The title and tent city aspect of YC3 are evocative of “Y2K” and a “back to the land” sensibility. YC3 also riffs on tent names - Eureka K 2 XT and Marmot Thor 3P3. For this installment of Yurt City, Ross and Ten Eyck have invited guest artists, Fletch, Todd Knopke, Jose Krapp, Ted McGurn, George Schmidt and Derrick Wilson to participate. As in previous installations, Ross’ colourfully embellished Yurt will serve as a meeting ground around which the other structures will be installed. Ten Eyck, in collaboration with guest artist Ted McGurn, is planning on erecting a trailhead that will serve as an appropriate point of entry into YC3, which will be dispersed across the 2-acre grounds of art sites.
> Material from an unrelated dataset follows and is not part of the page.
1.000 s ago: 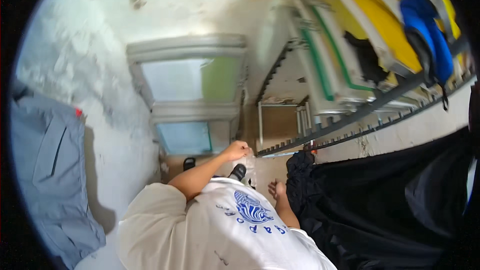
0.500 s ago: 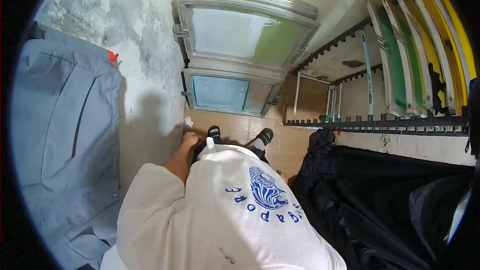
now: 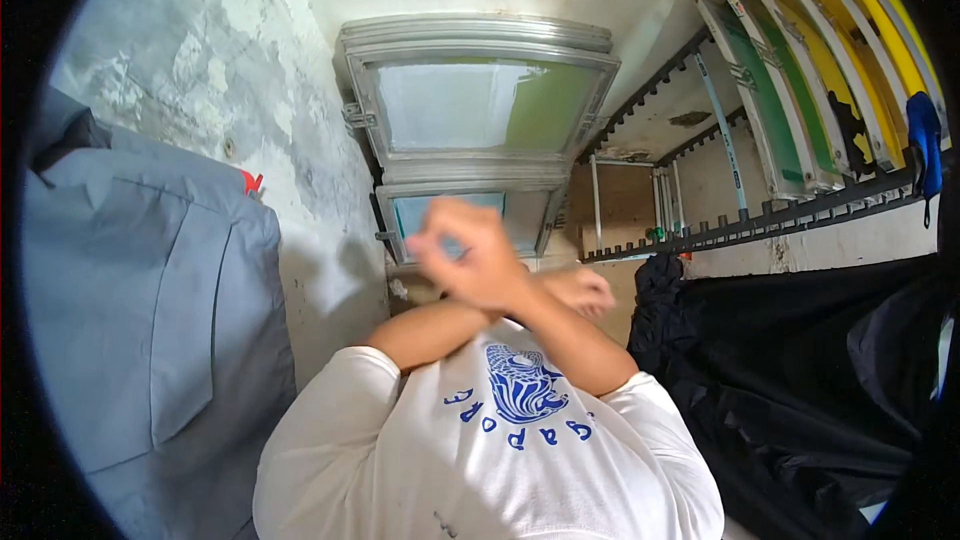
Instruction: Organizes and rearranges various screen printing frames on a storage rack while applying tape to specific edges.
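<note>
My forearms cross in front of the white printed shirt (image 3: 450, 460), the right over the left. My right hand (image 3: 475, 255) has come across to the left side, in front of the lower framed glass screen (image 3: 515, 202). Its fingers curl toward the thumb, leaving a small gap, and nothing shows in them. Reaching out to the right from under the right forearm is my left hand (image 3: 578, 290). Motion smears its fingers, and I see no object in it. Neither hand appears to touch anything but the other arm.
Metal-framed screens (image 3: 480, 105) lean against the far wall. A black slotted rack (image 3: 700, 238) at the right holds several frames with green and yellow mesh (image 3: 775, 125). Grey cloth (image 3: 170, 320) hangs at the left, black cloth (image 3: 780, 370) at the right. A blue item (image 3: 925, 145) hangs by the rack.
Both arms have risen from low at my sides and now cross before my chest. The view has tilted slightly, so the screens sit lower in the picture.
</note>
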The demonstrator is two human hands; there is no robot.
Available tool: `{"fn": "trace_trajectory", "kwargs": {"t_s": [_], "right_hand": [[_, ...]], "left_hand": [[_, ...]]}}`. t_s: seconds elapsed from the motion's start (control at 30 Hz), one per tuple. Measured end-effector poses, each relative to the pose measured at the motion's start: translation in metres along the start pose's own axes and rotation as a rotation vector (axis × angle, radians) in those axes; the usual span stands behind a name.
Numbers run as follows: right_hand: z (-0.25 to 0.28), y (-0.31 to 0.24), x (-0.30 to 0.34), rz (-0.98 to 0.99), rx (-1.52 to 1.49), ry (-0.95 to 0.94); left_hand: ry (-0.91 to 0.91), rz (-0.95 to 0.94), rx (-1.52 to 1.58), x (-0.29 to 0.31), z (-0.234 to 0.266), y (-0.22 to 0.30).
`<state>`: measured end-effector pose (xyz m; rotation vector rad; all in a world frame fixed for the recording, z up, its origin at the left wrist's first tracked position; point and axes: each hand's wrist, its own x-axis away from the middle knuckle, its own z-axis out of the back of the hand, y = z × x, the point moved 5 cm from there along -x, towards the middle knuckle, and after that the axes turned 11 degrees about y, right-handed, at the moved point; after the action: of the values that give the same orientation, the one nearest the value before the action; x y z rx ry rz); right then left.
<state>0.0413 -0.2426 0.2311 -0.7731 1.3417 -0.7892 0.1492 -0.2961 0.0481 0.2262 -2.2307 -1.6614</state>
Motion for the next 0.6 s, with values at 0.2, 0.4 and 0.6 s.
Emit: {"fn": "trace_trajectory", "kwargs": {"t_s": [0.2, 0.4, 0.6], "right_hand": [[-0.034, -0.035, 0.003, 0.193, -0.155, -0.264], [0.034, -0.026, -0.024, 0.204, -0.207, -0.313], [0.085, 0.006, -0.038, 0.154, -0.246, -0.376]], "left_hand": [[-0.14, 0.153, 0.067, -0.014, -0.051, 0.058], [-0.115, 0.137, -0.022, -0.08, -0.031, 0.085], [-0.063, 0.134, -0.075, -0.137, 0.0, 0.1]]}}
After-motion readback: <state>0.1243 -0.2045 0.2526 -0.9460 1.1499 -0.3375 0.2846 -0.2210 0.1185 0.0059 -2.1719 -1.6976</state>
Initially Yurt City was conceived in response to New York city’s current housing crisis of unaffordable rents and studio spaces. Both Yurt Cities were located in neighbourhoods currently undergoing a transformation of rampant development, displacing residents, including the local artist’s community. Yurt City is a response to this lack of space for artists to make and exhibit their work. Yurt City provides a venue for artists to participate, collaborate and foster a sense of community. The venue will serve as an outdoor laboratory for the development of temporary, ad hoc and vernacular architecture and adjunct forms in relationship to personal, practical and utopian notions of community and landscape. Yurt City also pays homage to the importance of the guest in Nomadic cultures, as the inclusion and participation of the guest artist is integral to the concept of this project.
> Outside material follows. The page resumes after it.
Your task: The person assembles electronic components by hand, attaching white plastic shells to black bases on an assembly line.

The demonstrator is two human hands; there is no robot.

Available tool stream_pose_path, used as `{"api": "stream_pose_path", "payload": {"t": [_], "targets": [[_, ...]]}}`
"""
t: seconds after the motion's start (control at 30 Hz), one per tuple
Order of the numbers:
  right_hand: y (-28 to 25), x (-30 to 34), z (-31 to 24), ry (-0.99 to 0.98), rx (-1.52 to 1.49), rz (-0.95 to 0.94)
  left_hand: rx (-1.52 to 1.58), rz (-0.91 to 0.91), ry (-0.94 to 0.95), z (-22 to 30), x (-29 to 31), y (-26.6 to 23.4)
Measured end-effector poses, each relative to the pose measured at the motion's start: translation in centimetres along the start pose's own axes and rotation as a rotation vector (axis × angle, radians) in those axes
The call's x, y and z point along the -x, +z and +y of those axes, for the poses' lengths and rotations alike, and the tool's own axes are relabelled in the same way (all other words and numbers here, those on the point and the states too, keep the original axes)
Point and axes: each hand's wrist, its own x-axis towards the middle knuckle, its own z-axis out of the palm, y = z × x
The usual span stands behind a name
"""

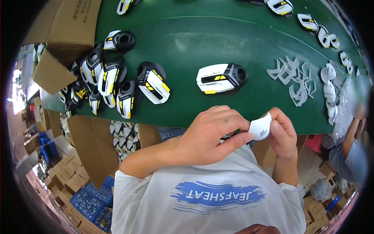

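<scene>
Piece [260, 128], white and curved, pinched in the grip of left hand [214, 134] and right hand [283, 136]

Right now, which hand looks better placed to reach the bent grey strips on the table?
Probably the right hand: it is nearer the bent grey strips, while the left hand lies farther left. Both hands hold the curved white piece.

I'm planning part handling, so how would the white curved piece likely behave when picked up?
The white curved piece seems light, being small and pinched between the left hand and right hand. It's probably stiff, showing no visible sag. Its smooth face may be slippery.
</scene>
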Motion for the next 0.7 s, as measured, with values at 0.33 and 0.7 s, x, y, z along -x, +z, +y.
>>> {"api": "stream_pose_path", "payload": {"t": [0.33, 0.7], "targets": [[2.2, -4.0, -0.5, -0.659, 1.201, 0.009, -0.054, 0.181, 0.044, -2.2, 1.3, 1.4], [-0.2, -9.5, -3.8, -0.77, 1.278, 0.075, -0.708, 0.368, 0.161, -6.4, -2.4, -1.3]]}}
Part camping experience, part tent city response to the urban housing issues, and part homage to Nomadic yurt dwellers of Central Asia, YC3 uses the architectural elements to reflect on different experiences of structure in the urban landscape. While indebted to the spirit of tent cities, or the shantytown phenomenon called Gecekondu, Turkish for “built in one night,” the structures of YC3, their modifications and additions will be built sturdily enough to remain for the several month duration of an exhibition. In keeping with the ad hoc spirit of the nomadic, temporary tent city or Gecekondu, YC3 will be transformative for viewers and guest artists alike.